* [REQUIRED WORK]: Scan the listing below for the word "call" and copy every line where it occurs.

* [STORED DATA]:
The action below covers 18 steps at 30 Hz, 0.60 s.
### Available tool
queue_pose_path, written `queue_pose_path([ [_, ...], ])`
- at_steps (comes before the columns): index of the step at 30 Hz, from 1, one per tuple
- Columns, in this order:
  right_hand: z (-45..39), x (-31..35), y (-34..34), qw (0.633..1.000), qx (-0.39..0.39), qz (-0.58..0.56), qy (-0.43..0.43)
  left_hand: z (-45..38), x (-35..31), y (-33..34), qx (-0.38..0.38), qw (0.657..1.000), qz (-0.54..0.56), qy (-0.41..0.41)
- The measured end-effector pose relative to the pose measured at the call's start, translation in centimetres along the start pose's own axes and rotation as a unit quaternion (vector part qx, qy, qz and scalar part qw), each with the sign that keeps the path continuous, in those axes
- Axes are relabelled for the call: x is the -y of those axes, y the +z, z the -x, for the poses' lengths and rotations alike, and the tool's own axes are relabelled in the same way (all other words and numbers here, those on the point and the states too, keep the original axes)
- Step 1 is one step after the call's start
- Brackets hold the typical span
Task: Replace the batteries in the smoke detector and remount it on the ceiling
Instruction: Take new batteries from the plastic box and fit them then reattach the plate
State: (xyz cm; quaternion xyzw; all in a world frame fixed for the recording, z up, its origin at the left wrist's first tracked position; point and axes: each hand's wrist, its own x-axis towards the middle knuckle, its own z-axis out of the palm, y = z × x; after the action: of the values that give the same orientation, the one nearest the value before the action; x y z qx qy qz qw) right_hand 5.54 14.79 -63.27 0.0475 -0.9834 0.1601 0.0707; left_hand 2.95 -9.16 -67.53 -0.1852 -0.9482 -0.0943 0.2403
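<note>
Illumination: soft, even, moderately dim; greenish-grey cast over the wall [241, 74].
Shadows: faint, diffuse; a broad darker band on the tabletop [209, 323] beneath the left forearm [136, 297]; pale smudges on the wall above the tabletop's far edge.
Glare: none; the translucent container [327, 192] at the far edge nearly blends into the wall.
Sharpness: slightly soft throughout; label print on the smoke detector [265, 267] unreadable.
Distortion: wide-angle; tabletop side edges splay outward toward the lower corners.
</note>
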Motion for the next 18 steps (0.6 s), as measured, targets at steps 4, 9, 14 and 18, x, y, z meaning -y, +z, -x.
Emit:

* [SOLUTION FOR THIS EXERCISE]:
- The measured end-effector pose relative to the pose measured at the call's start, translation in centimetres along the start pose's own axes and rotation as a unit quaternion (vector part qx, qy, qz and scalar part qw), each with the sign that keeps the path continuous, in those axes
- Axes are relabelled for the call: x is the -y of those axes, y the +z, z the -x, for the poses' lengths and rotations alike, and the tool's own axes are relabelled in the same way (all other words and numbers here, those on the point and the states too, keep the original axes)
- Step 1 is one step after the call's start

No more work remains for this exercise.